Segundo o presidente da ONG Rio de Paz, Antônio Carlos Costa, acabar com auxílio emergencial “é crime”. “Estamos dentro da favela, visitando barracos e ouvindo moradores. Vai bater desespero no desempregado. Desempregado não por ser vagabundo, como se costuma rotular o pobre que não trabalha. Mas por não encontrar emprego, por mais que se esforce. Essa dívida social é do Estado brasileiro, e só pode ser paga por ele”, afirmou.
Alternativas
Segundo dados do Ministério da Cidadania, mais de 66 milhões de pessoas recebem o auxílio emergencial. Se considerados todos os integrantes das famílias, são cerca de 126 milhões de pessoas que dependem desses recursos. Esse número corresponde a 60% da população do Brasil. Contudo, às vésperas do Natal e do Ano Movo, o cenário é de “angústia” para essas famílias, com o fim do auxílio.

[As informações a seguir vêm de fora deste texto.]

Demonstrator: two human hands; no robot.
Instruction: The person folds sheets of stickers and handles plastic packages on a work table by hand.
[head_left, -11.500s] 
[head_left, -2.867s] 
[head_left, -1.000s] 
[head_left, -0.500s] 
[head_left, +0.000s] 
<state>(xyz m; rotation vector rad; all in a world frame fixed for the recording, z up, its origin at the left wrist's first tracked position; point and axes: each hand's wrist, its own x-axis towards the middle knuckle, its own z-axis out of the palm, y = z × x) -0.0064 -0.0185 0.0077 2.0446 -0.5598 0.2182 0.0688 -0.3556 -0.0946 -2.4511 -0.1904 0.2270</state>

“Diante da falta de renda, aumento do desemprego e continuidade da pandemia, o cenário nas favelas e periferias é de desespero”, afirmou o coordenador da Central de Movimentos Populares (CMP), Raimundo Bonfim, que apoia o protesto.
Ele destacou que são neste locais que a fome atinge mais fortemente as pessoas, principalmente as mulheres, a população negra e a juventude. Também citou o empobrecimento da população diante da alta do preço dos alimentos. “Continuamos com as ações de solidariedade aos grupos mais vulneráveis, mas infelizmente não tem sido suficiente para matar a fome de milhões de pessoas.”
Para enfrentar a fome e a miséria, a CMP e outras 300 entidades que compõe a Rede Brasileira de Renda Básica (RBRB) lançaram a campanha “A Renda Básica que Queremos”. O projeto, que está aberto para consulta pública, pretende instituir um auxílio permanente de R$ 600.